How did you & Professor Cornelia Dayton happen upon Robert Love's records and what motivated you to read through his thousands of entries?

Our discovery of Robert Love’s records was akin to the historian’s dream. I was working on another project reading 18th-century diaries when I stumbled on a journal of Robert Love at the Massachusetts Historical Society mislabeled as a diary. I paused with what I was doing, wrote a paper based on his journal and sent it to Nina. We both recognized what a find this was and she persuaded me that it was worth a book. Finding these entries was the first time historians had seen the complete description of those warned. Previously, historians worked from lists compiled from these records containing only minimal information about the people warned.

How does this book challenge former depictions of early New Englanders?

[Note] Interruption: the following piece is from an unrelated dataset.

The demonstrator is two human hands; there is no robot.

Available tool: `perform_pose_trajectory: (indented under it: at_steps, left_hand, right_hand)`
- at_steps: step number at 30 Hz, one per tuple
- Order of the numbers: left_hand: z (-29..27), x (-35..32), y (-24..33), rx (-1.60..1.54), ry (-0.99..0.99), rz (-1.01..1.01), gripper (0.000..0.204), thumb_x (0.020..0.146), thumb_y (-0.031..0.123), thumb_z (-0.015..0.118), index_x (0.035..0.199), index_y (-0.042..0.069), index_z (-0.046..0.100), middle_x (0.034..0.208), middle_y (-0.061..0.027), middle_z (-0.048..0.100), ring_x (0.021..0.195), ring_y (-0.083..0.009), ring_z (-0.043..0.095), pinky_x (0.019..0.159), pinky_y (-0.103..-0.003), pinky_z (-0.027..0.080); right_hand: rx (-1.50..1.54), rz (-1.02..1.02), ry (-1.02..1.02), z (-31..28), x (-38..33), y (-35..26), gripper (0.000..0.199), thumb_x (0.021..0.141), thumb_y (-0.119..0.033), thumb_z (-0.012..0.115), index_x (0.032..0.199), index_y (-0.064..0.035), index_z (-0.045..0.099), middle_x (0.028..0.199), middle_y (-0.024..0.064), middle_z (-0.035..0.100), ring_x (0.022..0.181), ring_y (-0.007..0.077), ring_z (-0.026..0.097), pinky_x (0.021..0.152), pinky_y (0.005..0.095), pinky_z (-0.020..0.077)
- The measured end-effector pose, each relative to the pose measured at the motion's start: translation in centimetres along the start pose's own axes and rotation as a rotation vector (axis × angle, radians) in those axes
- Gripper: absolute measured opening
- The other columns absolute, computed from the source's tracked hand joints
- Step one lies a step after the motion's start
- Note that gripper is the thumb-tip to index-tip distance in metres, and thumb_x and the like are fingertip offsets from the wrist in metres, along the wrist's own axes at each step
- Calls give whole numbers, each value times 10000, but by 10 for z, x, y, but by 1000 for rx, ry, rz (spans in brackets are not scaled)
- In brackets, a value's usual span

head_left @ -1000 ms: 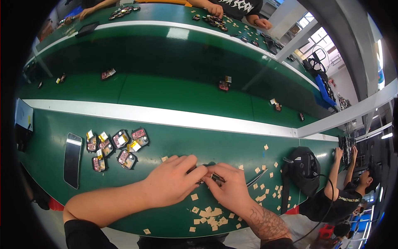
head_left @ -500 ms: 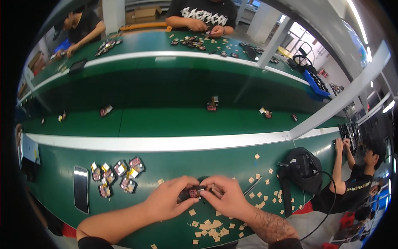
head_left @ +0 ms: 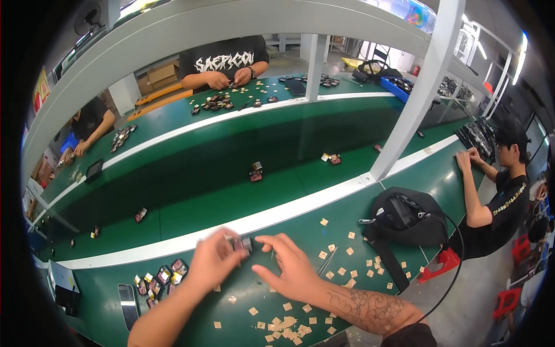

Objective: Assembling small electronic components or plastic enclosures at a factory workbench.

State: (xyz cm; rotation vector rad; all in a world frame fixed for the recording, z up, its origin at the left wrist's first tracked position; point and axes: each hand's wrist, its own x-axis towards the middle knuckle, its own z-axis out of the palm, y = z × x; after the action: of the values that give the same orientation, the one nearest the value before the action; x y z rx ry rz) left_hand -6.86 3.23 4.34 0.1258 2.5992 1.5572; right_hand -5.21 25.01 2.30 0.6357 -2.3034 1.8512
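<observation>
1. Several small modules (head_left: 163, 274) lie bunched to the left of the left-hand fingers, with a dark phone-like slab (head_left: 128, 306) farther left.
2. Left hand (head_left: 211, 257): I see its thumb and fingers closed in a pinch, the gap filled by one of these units.
3. That held module (head_left: 245, 243) juts out at the right of those fingertips, raised over the bench. From my end I judge it light and stiff, with a rather smooth casing and a fragile exposed board; I would grip it by the dark rim and keep pressure off the pinkish, grey-patched face.
4. Right hand (head_left: 292, 266): thumb and forefinger stand well apart, just beside the module. I see no grip on it, though I cannot tell whether something tiny sits against a fingertip.
5. Tan squares (head_left: 303, 331) lie scattered below and right of these fingers; slim tweezers (head_left: 326, 263) rest just right of them, and a black bag (head_left: 404, 217) farther right.
6. Writing: I can read none on the module. Beyond the fingers, a co-worker's black shirt (head_left: 225, 61) carries bold white lettering; far right, another's sleeve (head_left: 510, 199) has a pale printed strip, too small to read.
</observation>
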Motion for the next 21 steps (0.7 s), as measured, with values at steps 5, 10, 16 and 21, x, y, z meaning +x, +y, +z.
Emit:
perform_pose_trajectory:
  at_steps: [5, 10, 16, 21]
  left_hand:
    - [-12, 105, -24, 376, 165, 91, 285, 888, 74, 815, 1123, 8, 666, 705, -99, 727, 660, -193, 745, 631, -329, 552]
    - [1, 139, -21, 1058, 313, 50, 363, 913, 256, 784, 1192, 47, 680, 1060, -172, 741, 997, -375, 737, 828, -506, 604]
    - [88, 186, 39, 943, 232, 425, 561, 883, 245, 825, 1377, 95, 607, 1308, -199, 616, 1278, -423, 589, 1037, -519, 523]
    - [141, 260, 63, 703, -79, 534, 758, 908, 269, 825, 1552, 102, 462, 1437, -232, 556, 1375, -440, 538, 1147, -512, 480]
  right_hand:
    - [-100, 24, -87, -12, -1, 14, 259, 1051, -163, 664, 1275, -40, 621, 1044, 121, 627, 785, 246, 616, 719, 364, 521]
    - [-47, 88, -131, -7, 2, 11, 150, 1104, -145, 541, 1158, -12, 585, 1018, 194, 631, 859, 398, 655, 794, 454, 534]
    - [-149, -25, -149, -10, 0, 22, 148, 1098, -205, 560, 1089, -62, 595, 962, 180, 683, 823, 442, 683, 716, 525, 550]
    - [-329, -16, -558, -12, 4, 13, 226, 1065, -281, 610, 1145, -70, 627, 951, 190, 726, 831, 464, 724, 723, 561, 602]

Two main assumptions were changed: Warning Out had been interpreted as a harsh policy literally meaning that strangers could not stay in Boston. For each group warned, Love recited the lines that they had “fourteen days to depart the town.” However, it was an accounting system used to protect the Boston treasury. Residents who needed poor relief or who were admitted to the almshouse were supported financially by the town of Boston; funds to defray the costs of non-resident came from the coffers of the province of Massachusetts. So rather than exclusionary it is quite the opposite, a way for strangers to get poor relief should they need it while protecting citizens of Boston from having their tax dollars support non-residents. We also reversed a long-held assumption  that the 4,000 plus people warned by Love came into Boston because they were poor. This was an understandable assumption because Robert Love’s instructions stated that he was to warn only “those in low circumstances.” What we found was that the vast majority of those who entered the port city were of the middling sort, not poor.

How does the 18th-century system of "warning out" compare to our current system of offering assistance to those in need?

This is a difficult question. Eighteenth-century Bostonians provided care to strangers. We seem to no longer be that caring.

To purchase a copy of Robert Love's Warnings: Searching for Strangers in Colonial Boston, click here.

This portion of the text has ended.